TASK DESCRIPTION
Go line by line through the listing below and copy those that hold "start".

RECORDS
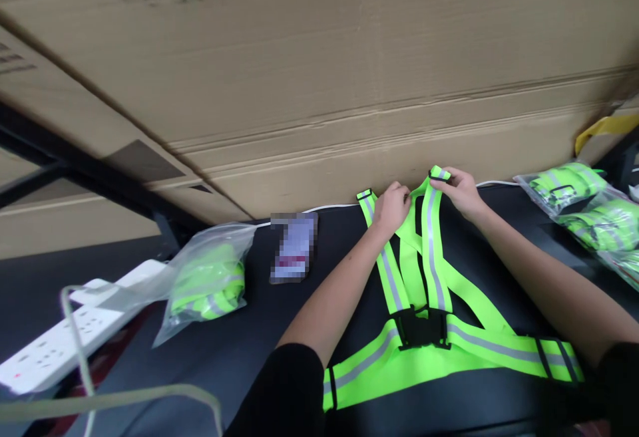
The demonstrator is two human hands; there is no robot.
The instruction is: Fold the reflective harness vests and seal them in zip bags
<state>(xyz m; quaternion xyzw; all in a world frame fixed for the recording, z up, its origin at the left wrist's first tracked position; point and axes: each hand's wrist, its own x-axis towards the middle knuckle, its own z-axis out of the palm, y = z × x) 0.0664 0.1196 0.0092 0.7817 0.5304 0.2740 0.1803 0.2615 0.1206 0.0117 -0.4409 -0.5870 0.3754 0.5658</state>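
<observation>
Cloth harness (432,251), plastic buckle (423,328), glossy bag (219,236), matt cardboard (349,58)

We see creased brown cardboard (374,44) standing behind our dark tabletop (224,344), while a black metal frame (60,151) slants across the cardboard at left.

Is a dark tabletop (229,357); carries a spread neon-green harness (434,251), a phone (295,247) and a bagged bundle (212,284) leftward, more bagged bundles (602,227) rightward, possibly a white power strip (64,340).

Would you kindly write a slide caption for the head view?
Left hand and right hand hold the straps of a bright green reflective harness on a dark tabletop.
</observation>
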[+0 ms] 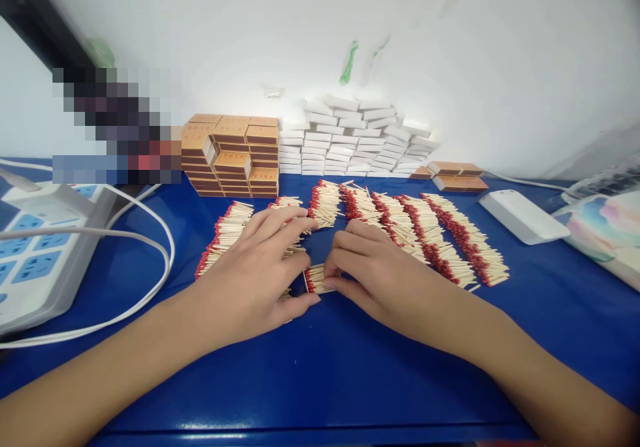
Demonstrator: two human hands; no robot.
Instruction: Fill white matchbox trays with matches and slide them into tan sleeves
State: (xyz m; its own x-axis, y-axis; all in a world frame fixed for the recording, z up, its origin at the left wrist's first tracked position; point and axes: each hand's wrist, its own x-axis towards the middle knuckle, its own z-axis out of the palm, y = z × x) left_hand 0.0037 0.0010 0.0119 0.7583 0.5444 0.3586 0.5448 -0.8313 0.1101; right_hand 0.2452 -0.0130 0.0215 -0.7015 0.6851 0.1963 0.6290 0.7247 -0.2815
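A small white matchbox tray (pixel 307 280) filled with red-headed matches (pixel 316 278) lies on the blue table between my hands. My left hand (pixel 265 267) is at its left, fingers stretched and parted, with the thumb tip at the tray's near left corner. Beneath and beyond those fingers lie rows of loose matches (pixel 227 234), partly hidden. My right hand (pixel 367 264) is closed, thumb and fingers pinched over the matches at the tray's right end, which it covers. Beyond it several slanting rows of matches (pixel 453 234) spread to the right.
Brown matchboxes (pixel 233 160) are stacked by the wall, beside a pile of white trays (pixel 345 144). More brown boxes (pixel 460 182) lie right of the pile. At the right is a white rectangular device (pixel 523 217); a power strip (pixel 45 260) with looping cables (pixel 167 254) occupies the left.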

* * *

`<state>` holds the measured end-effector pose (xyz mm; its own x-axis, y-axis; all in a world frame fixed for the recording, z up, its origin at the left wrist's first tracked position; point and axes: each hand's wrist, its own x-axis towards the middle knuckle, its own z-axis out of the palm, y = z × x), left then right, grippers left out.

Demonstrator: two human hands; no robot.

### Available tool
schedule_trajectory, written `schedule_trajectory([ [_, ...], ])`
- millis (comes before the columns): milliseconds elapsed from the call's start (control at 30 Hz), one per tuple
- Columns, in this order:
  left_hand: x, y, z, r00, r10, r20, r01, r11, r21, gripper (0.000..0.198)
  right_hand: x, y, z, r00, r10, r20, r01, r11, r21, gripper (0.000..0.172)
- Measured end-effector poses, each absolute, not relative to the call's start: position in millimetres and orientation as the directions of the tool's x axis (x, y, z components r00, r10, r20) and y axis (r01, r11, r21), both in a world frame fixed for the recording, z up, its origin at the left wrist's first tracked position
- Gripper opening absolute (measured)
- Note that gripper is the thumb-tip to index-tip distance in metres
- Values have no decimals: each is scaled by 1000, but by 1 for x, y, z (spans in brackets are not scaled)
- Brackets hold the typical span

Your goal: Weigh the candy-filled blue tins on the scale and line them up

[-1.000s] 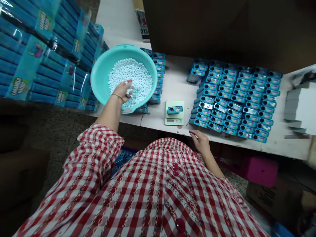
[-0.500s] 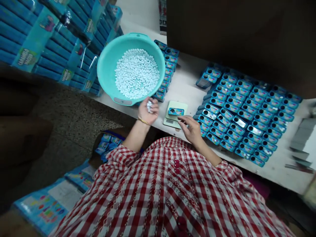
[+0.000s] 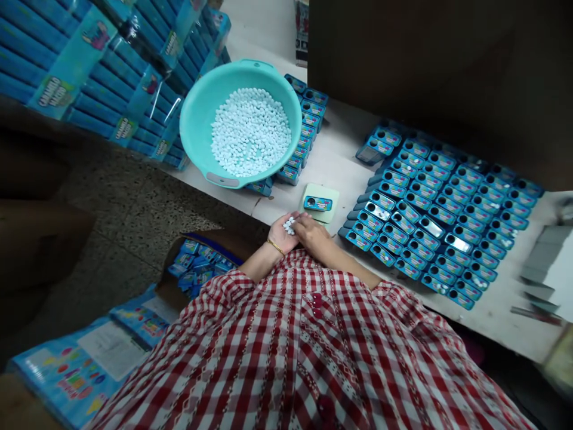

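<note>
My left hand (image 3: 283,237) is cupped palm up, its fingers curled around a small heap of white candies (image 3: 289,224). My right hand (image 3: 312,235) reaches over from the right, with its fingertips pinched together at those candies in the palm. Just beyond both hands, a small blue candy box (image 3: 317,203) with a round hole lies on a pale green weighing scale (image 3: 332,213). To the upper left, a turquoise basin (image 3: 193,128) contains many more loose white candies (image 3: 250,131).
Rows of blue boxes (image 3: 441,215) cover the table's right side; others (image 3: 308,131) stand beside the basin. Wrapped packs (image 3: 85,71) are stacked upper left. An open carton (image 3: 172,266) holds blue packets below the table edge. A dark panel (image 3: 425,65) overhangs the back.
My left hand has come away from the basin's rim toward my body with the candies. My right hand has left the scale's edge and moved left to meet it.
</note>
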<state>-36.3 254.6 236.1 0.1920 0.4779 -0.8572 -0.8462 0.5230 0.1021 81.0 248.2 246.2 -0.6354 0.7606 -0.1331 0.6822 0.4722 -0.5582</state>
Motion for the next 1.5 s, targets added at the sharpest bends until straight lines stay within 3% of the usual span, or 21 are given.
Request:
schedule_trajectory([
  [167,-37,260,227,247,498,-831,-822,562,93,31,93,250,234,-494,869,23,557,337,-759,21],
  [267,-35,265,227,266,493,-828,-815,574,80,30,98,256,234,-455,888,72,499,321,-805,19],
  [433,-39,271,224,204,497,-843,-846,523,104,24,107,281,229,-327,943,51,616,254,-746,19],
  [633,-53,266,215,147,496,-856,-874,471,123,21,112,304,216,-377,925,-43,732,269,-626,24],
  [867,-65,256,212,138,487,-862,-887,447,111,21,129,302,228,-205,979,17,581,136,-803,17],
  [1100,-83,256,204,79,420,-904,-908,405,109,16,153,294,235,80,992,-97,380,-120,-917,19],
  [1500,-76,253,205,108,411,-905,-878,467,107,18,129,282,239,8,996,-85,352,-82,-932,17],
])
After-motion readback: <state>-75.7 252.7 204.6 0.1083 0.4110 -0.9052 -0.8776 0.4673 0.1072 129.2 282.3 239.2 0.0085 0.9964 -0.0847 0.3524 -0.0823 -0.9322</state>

THE COMPLETED TASK
- millis (comes before the columns): milliseconds elapsed from the call's start (control at 30 Hz), one per tuple
- Measured end-effector poses, each absolute, not relative to the call's start: position in millimetres and orientation as the directions of the tool's x axis (x, y, z components r00, r10, r20) and y axis (r01, r11, r21), both in a world frame fixed for the recording, z up, its origin at the left wrist's first tracked position

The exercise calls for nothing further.